皆さま こんにちは。アセットマネジメントOneで、チーフ・グローバル・ストラテジストを務めます柏原延行です。
週刊エコノミストの2019年2月12日号に記事を寄稿させていただきました。ご興味があれば、ご覧いただけると幸いです。
さて、今週の記事のポイントは以下の通りです。
- 1月の大きなイベントであった米連邦公開市場委員会(以下、FOMC)、及び米中閣僚級協議は、市場に大きな悪影響を与えなかった。
- 個別銘柄に目を転じた場合、業績(売上や利益など)が予想比下方修正された場合において、一部の銘柄では悪材料出尽くしと評価され株価が上昇するケースがみられた一方、素直に下落した銘柄もある。これは、世界景気(特に中国)の先行きについて、市場コンセンサスが形成できていないことを示すと思われる。
- 弊社の経済指標サプライズ・インデックスをみた場合、2018年の後半から始まった下落トレンドに反転の兆しがある。また、これを地域別にみた場合、米中の貿易問題による悪影響が懸念される中国が反転していることにも注目したい。
米国の金融政策を決定するFOMC、及び米中閣僚級協議という1月の大きなイベントが終わりました。皆さまがよくご承知のように、FOMCでは、金融政策がハト派(景気への配慮を重視し、金融緩和に前向きなスタンス)的に運営される可能性が意識されました。
また、米中貿易問題に関しては、もちろん予断は許されないものの、中国に対する追加関税措置が3月に実施される可能性は小さくなっているとの見方も浮上しています。これは、トランプ大統領と電話会談した台湾のハイテク企業トップが、トランプ大統領から米中貿易協議について「話し合いは順調で、近く合意に達するだろう」との見通しを伝えられたという報道があったことなどに起因しています。
利上げが続いていた米金融政策や米中貿易問題は、これまで相場の大きな重しになっていましたが、これが株価をサポートする材料になる可能性が出てきています。
経済指標を考えても、2月になって発表された米雇用統計やISM製造業景況感指数(いずれも1月分)は予想比強い数字であったと評価することができると考えます。
私はこれまで、2019年に景気が後退局面に陥る可能性は低いと考えていることをご説明してきましたが、これらのデータを受けて、世界経済が減速を続ける状況が変化する可能性を、市場は意識し始める可能性があると考えています。
個別銘柄に目を転じた場合、業績が予想比下方修正になった場合において、一部の銘柄では悪材料出尽くしと評価され株価が上昇するケースがみられた一方、素直に下落した銘柄もあります。

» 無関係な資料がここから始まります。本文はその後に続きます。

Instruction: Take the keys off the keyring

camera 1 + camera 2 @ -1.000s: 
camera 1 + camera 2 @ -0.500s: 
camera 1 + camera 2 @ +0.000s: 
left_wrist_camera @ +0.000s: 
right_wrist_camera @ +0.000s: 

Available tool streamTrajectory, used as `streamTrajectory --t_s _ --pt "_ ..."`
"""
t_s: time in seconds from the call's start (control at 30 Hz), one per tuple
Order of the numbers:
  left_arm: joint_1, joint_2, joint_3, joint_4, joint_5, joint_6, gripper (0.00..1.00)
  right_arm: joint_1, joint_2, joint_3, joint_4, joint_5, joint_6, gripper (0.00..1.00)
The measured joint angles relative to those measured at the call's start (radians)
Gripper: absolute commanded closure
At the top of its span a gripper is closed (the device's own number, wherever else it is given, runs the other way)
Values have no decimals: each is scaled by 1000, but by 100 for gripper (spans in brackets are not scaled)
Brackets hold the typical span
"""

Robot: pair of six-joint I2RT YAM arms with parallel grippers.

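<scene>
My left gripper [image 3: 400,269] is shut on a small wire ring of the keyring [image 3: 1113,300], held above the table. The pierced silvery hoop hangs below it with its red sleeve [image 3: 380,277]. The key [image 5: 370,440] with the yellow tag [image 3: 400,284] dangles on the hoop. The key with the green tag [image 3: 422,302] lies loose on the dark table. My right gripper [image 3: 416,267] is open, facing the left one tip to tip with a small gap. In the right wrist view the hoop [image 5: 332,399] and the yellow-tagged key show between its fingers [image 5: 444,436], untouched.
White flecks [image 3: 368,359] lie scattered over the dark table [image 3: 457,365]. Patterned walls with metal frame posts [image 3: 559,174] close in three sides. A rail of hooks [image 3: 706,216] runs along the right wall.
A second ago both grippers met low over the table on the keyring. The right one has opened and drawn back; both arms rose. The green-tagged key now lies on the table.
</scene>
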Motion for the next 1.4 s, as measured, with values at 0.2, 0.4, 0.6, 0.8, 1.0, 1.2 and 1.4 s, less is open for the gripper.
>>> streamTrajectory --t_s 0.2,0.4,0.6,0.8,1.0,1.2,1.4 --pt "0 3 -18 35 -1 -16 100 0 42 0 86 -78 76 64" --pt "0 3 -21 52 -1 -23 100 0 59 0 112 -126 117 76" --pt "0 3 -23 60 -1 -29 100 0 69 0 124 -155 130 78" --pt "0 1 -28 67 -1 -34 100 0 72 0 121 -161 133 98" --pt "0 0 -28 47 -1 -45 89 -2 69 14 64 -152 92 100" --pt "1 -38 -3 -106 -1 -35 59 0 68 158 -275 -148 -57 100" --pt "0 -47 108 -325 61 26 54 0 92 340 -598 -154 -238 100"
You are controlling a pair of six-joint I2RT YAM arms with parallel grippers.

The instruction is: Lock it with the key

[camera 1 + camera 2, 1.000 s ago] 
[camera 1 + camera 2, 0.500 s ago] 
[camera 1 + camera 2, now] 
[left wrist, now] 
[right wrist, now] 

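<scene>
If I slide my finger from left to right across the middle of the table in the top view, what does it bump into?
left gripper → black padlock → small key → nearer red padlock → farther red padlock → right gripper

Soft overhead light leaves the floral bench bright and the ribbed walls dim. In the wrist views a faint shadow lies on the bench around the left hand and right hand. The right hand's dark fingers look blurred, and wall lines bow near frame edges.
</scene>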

これは、世界景気の先行きについて、明確な市場コンセンサスが形成できていないこと、特に中国の先行きに関して米中貿易問題がある中で、見方が分かれていることを示すと思われます(どちらかといえば、コンセンサスは回復時期が先、あるいは一層悪くなるという見方であると私は考えています)。
図表1は、これまで何度かご紹介してきた弊社の経済指標サプライズ・インデックスの推移です。
ご覧のように、昨年の後半から、下落基調(予想比、結果が悪い経済指標の数が増えたことを示します)を続けていましたが、足元では反転の兆しがあります。
そして、この指数は、国別にも計算しているのですが、興味深いことに、中国のサプライズ・インデックスが反転してきています(図表2)。実は経済協力開発機構(OECD)の発表する景気先行指数でも、中国の指数に底打ちの兆しがあります。米中貿易問題の悪影響が懸念されますが、一方で、データの一部では景気底打ちの可能性を示唆しているものがあることにも留意したいと考えます。